- Requirement -
For the data below, give again exactly the lines from the one containing "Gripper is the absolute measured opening" through the one containing "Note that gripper", both ends included, and no others.

- Data below -
:::

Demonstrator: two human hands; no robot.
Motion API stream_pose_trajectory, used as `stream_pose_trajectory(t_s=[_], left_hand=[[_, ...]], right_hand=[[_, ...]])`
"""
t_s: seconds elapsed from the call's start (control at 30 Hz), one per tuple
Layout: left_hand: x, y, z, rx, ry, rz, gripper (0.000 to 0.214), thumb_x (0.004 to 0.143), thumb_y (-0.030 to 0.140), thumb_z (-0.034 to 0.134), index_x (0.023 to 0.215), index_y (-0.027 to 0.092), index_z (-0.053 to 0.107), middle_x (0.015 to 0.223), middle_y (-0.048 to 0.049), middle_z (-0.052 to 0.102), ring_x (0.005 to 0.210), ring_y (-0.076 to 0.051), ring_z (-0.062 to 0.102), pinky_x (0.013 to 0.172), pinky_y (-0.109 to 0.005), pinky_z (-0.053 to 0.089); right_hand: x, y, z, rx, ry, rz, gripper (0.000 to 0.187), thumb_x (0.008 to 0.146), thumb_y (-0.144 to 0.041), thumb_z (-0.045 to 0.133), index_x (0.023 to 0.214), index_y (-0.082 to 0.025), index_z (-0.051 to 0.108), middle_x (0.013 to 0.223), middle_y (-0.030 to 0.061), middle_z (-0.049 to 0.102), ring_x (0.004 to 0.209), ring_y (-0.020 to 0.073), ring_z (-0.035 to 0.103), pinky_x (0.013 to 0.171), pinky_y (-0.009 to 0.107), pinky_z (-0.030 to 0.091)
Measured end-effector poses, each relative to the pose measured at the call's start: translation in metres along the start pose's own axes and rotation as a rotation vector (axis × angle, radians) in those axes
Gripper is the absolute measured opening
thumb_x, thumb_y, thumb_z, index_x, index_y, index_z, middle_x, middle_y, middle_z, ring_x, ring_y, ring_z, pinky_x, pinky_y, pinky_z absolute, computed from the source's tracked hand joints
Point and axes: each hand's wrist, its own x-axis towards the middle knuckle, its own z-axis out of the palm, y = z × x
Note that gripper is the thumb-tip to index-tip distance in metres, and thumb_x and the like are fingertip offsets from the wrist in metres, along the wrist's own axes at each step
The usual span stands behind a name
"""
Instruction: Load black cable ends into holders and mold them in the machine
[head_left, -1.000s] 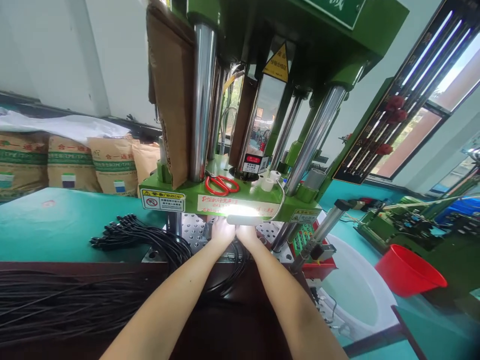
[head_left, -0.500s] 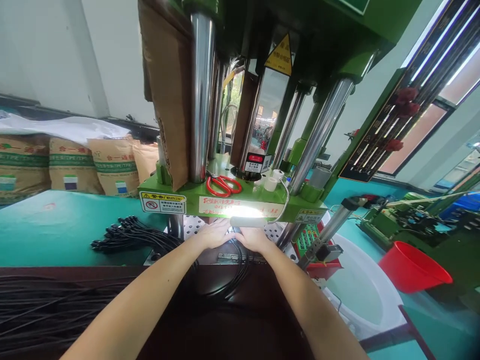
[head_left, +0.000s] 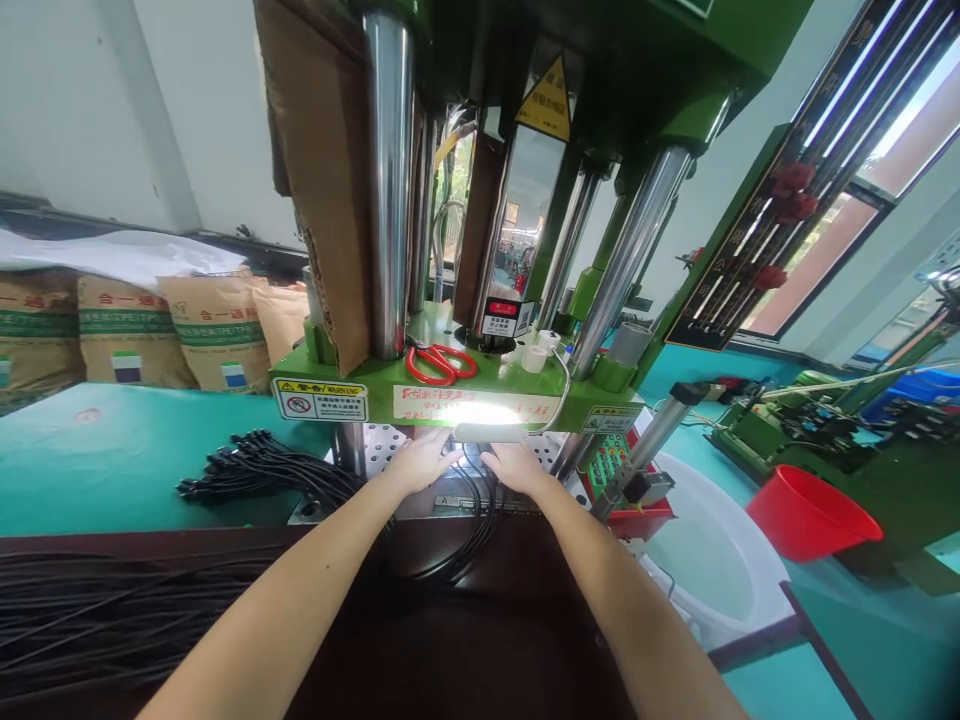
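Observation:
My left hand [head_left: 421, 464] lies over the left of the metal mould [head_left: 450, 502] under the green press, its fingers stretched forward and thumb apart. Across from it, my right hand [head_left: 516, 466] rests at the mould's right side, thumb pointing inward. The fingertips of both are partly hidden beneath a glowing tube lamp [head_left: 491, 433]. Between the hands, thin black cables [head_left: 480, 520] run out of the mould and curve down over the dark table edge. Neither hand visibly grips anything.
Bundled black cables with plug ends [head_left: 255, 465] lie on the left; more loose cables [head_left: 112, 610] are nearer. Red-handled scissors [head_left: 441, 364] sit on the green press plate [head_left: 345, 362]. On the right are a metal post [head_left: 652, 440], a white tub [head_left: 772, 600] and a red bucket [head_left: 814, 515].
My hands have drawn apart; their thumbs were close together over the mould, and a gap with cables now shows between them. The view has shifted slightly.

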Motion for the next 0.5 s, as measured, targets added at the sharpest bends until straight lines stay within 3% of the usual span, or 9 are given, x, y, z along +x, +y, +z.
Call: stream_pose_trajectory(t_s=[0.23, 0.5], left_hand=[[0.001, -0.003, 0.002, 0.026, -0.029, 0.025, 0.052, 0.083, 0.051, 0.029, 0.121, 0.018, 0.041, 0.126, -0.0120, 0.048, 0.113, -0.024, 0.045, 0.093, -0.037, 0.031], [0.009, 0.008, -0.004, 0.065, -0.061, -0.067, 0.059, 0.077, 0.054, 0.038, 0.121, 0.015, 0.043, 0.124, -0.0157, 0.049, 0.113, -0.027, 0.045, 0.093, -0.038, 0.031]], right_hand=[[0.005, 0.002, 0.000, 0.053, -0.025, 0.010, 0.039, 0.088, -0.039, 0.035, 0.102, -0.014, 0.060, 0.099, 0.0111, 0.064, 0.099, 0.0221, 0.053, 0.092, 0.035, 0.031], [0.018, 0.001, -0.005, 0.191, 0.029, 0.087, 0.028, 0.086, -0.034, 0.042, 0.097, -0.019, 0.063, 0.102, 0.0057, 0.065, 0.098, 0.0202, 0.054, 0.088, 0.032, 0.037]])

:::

- Solution for this problem -
Gripper is the absolute measured opening
thumb_x, thumb_y, thumb_z, index_x, index_y, index_z, middle_x, middle_y, middle_z, ring_x, ring_y, ring_z, pinky_x, pinky_y, pinky_z absolute, computed from the source's tracked hand joints
Point and axes: each hand's wrist, its own x-axis towards the middle knuckle, its own z-axis out of the palm, y = z × x
Note that gripper is the thumb-tip to index-tip distance in metres, and thumb_x and the like are fingertip offsets from the wrist in metres, along the wrist's own axes at each step

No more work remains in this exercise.